Problem statement →
In the records below, find the line that contains "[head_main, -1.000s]" and the line that contains "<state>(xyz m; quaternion"; write out exactly those two lines and everything between them, without the pictures.
** Opening Records for the task block **
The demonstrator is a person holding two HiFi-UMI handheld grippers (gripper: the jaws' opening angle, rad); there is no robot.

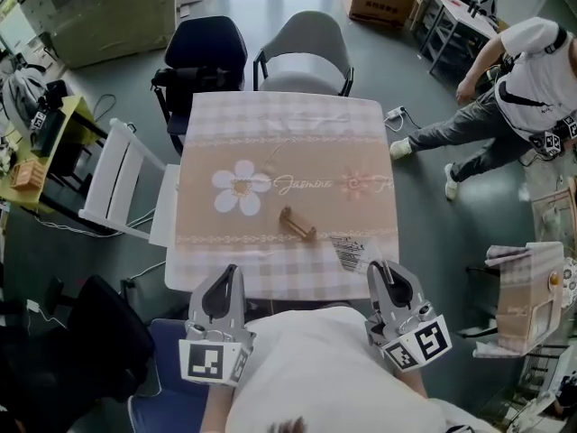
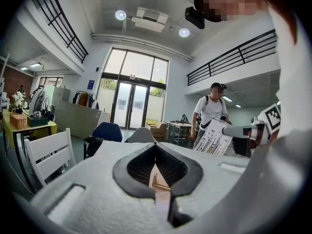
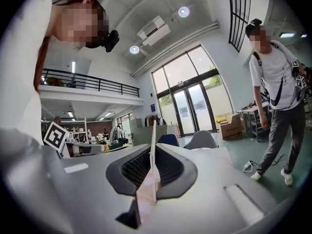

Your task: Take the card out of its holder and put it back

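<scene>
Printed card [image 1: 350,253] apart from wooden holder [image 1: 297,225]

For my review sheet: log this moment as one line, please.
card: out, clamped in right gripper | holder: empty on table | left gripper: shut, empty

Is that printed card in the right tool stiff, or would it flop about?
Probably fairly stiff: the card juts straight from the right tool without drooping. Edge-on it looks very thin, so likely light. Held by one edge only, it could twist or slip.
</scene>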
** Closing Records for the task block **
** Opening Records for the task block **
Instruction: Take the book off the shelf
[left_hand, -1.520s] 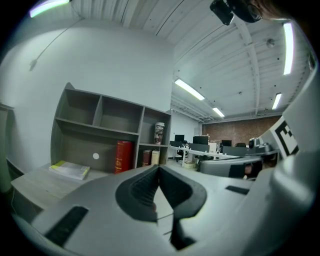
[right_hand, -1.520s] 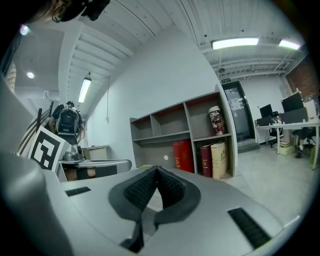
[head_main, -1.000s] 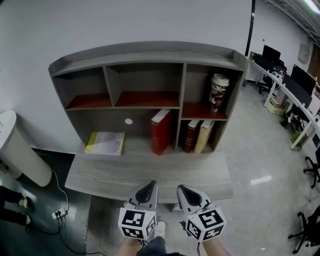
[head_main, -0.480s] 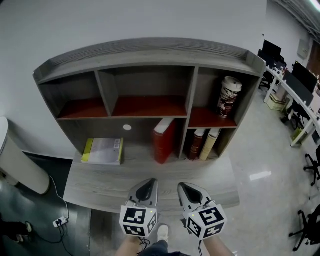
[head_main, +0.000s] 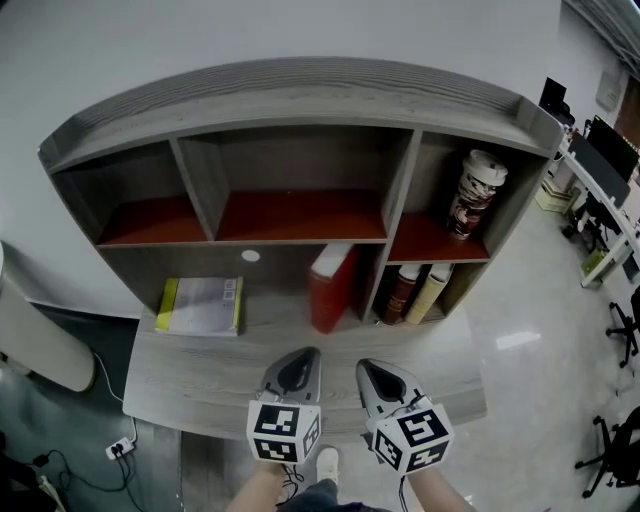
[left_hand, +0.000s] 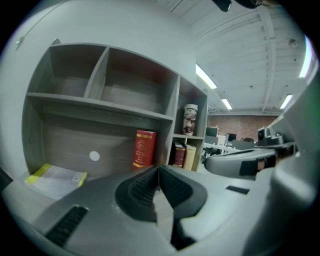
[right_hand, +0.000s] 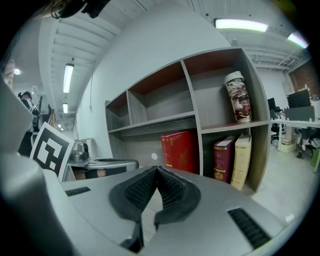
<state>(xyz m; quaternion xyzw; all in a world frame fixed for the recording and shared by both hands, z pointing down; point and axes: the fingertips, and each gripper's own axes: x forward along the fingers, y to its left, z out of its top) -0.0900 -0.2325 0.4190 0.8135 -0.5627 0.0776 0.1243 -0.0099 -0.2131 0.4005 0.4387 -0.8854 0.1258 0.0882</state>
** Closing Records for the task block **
Response below →
[head_main, -1.000s] 
[head_main, -0.480s] 
[head_main, +0.000s] 
[left_hand, +0.000s] 
[right_hand, +0.000s] 
<state>(xyz m; quaternion xyzw; all in a world frame fixed for the recording and shared by both hands, z pointing down; point and axes: the fingertips, and each gripper's own axes: x forward along the fingers, y to its left, z out of its top) -0.0900 -0.2325 0.4190 0.8135 -0.5627 0.0776 0.1243 -0.0099 -0.2131 0.4005 0.4387 -0.8854 0.1258 0.0882</state>

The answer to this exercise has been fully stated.